S’il s’agissait d’un problème de personnel ou de recrutement qui avait besoin de temps, ce serait une chose. Mais le Michigan a les pièces en place et ne peut pas trouver un moyen d’exécuter en attaque.

5. Les questions du quarterback restent pour Wolverines

Shea Patterson avait annoncé son transfert d’Ole Miss avant la saison 2018. Il y avait espoir qu’un quarterback mobile avec la capacité de faire un gros jeu pourrait aider à élever le crime.

Patterson a complété 64,6% de ses passes, totalisant 2 600 verges, 22 touchés et sept interceptions. Dans les deux premiers matchs, contre Middle Tennessee State et Army, Patterson a marqué pour 410 verges et trois touchés, un résultat que les Wolverines n’espéraient pas.

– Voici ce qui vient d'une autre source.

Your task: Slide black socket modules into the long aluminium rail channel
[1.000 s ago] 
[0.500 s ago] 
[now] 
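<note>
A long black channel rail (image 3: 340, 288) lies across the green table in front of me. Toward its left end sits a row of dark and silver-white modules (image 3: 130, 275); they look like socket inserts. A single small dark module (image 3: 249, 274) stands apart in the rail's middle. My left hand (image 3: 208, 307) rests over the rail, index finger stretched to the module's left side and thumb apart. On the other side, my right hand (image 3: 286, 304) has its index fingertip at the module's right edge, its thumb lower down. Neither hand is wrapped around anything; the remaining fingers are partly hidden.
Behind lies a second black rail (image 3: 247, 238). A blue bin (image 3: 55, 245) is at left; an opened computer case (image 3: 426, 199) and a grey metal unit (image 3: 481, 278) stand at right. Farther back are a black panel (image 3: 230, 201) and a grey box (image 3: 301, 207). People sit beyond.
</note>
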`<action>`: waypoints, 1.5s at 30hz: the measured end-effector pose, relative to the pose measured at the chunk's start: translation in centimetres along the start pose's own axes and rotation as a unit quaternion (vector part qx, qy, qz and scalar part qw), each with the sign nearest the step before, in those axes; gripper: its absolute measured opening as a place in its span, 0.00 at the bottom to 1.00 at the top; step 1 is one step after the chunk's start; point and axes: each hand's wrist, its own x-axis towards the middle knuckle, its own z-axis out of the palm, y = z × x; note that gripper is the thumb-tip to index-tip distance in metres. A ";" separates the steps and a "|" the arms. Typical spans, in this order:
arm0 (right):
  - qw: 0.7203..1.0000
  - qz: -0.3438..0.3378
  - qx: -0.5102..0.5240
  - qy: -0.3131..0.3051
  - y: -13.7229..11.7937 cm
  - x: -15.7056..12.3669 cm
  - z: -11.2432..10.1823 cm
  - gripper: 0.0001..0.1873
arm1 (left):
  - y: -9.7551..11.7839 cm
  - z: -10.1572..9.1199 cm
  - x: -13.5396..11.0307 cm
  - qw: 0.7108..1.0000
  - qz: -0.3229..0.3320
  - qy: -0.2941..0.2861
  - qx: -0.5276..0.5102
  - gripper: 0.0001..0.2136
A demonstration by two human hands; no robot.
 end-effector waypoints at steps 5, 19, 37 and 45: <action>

Sauvegarde Dylan McCaffrey a commencé la seconde mi-temps à la place de Patterson, mais a quitté le match après avoir été victime d’un coup vicieux au troisième quart. Harbaugh a déclaré après le match que McCaffrey avait subi une commotion cérébrale, mais il ne voulait pas commenter davantage le statut du quarterback. Patterson est revenu et a fait quelques bons lancers en retard, mais le duo Harbaugh-Patterson n’a pas livré ce qu’il espérait.

6. N’oubliez pas la défense du Michigan

La défense a été la force du Michigan au cours des dernières saisons, mais il a connu des difficultés après avoir perdu certains grands noms en 2018, notamment les sélections du repêchage de première ronde, Devin Bush (LB) et Rashan Gary (DL), ainsi que le joueur de ligne défensive Chase Winovich.

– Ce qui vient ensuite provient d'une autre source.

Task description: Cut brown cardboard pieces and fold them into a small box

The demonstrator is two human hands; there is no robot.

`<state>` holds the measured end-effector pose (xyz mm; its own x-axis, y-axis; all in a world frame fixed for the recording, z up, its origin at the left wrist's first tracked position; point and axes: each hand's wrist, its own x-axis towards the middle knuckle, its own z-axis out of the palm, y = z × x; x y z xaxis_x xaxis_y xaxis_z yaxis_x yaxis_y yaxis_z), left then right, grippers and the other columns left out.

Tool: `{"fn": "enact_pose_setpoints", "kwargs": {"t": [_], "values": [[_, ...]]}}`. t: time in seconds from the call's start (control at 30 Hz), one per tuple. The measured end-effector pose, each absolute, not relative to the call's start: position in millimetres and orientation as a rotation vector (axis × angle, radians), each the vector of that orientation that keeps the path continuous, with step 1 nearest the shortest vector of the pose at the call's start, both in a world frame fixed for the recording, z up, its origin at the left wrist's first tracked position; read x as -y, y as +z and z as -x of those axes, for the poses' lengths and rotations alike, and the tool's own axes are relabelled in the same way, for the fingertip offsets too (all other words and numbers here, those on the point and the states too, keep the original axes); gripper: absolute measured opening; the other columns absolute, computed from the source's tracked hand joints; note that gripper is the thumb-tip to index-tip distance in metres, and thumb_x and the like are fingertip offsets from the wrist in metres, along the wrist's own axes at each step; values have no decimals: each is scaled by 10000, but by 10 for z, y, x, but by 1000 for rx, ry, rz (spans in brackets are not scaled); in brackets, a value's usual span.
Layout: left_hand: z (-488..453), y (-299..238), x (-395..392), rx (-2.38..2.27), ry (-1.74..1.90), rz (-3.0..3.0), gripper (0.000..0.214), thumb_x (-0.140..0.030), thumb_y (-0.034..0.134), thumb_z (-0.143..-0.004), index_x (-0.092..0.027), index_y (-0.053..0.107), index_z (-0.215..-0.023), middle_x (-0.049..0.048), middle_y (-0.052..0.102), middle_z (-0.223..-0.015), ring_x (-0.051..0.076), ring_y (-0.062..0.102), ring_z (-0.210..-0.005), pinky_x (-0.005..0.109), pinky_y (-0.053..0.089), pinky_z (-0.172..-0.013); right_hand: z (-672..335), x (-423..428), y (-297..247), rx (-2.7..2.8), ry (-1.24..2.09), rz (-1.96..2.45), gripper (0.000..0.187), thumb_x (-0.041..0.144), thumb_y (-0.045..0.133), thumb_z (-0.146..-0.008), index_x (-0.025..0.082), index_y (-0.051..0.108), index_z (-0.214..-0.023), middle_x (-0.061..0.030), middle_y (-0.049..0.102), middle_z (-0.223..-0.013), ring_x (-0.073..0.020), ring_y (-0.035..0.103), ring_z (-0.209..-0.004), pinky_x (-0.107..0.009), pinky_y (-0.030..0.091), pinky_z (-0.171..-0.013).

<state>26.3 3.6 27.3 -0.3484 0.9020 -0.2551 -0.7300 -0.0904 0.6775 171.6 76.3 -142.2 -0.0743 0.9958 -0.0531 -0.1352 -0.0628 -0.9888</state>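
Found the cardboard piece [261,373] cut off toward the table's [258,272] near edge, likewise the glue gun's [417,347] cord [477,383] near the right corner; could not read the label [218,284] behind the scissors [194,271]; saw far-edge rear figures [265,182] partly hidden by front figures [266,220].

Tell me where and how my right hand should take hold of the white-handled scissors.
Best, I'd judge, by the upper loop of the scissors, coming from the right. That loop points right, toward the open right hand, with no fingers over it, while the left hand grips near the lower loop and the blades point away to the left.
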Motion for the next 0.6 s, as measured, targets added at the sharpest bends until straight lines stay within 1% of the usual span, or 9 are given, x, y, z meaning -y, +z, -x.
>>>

Contre le Wisconsin, l’unité a eu du mal à contenir le jeu au sol des Badgers et a laissé à plusieurs reprises l’abandon de Taylor sur de gros jeux. La défense a autorisé quatre touchés au sol en une demie pour la première fois en 20 ans. (Il n’avait pas permis à quatre joueurs de se précipiter dans un jeu entier, et encore moins un demi, depuis 2014.)

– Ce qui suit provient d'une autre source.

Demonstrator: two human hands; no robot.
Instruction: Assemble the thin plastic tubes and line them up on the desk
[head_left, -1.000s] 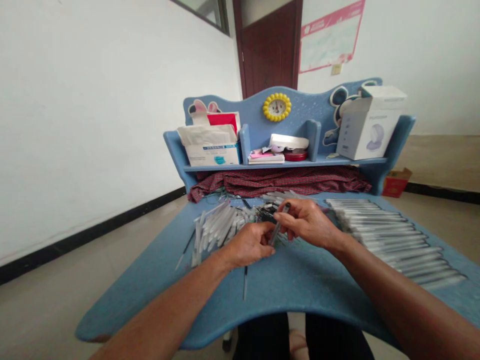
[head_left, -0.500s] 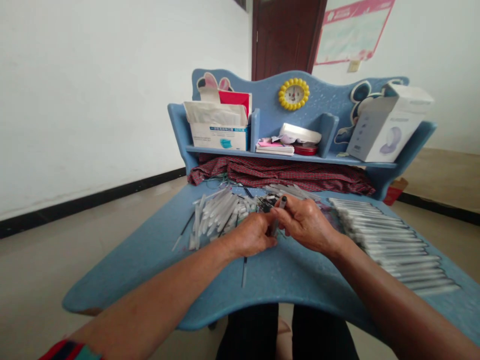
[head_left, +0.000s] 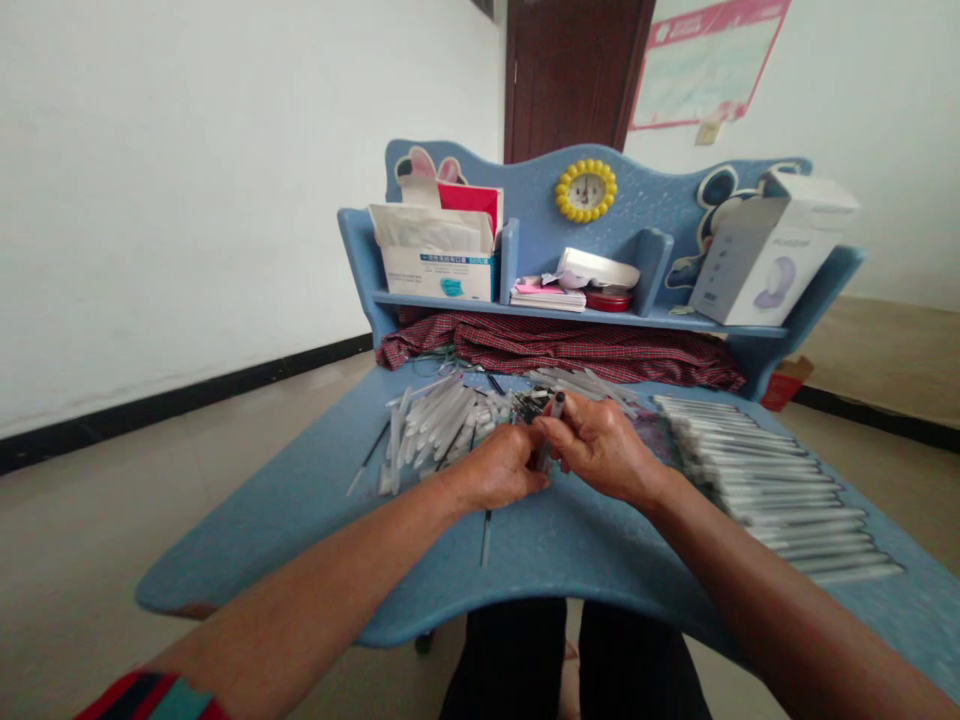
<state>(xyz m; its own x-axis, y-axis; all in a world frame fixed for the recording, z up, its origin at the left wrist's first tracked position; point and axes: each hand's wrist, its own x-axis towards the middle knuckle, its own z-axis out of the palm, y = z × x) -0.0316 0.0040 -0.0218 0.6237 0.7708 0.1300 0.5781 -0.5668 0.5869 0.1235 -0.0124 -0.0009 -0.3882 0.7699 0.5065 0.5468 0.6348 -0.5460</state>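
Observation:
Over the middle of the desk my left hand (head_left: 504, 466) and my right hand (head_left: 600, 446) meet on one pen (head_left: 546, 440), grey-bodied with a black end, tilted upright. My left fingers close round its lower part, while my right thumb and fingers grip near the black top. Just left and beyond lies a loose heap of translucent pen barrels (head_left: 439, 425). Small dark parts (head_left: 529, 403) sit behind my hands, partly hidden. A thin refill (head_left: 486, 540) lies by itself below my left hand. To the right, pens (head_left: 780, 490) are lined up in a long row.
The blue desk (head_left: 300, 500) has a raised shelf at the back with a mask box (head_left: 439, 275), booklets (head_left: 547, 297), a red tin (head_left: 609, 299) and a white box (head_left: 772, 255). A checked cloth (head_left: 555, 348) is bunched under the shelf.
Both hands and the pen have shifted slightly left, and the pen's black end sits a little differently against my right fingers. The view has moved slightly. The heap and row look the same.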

La défense a cédé 21 points contre Middle Tennessee State et 21 contre Army, et le Michigan avait encore besoin de doubler le temps supplémentaire pour s’assurer une victoire contre ce dernier. Le produit de cette saison n’est pas typique de ce que les défenses du Michigan ont produit sous la coordination de Don Brown, et il faut que les choses s’améliorent si l’on veut que les Wolverines aient une chance de terminer fort.